TASK DETAILS —
After reading the data, copy it out in full and exactly.

○ ○ ○ ○ ○ ○ ○

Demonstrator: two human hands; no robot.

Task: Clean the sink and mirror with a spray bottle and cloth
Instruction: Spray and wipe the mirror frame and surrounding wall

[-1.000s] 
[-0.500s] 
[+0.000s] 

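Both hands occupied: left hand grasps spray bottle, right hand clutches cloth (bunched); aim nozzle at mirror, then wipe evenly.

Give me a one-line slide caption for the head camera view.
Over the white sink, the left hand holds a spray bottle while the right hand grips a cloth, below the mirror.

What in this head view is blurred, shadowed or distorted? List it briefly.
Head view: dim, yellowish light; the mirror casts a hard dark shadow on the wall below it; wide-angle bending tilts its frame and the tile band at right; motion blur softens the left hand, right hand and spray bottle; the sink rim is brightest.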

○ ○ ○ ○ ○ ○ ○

ANSWER FOR THIS EXERCISE —
Demonstrator: two human hands; no robot.

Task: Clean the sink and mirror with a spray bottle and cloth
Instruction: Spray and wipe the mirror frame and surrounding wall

[-1.000s] 
[-0.500s] 
[+0.000s] 

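Both hands occupied: left hand grasps spray bottle, right hand clutches cloth (bunched); aim nozzle at mirror, then wipe evenly.

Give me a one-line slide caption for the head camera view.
Over the white sink, the left hand holds a spray bottle while the right hand grips a cloth, below the mirror.

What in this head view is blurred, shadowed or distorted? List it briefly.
Head view: dim, yellowish light; the mirror casts a hard dark shadow on the wall below it; wide-angle bending tilts its frame and the tile band at right; motion blur softens the left hand, right hand and spray bottle; the sink rim is brightest.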

The answer has been given, and the exercise is done.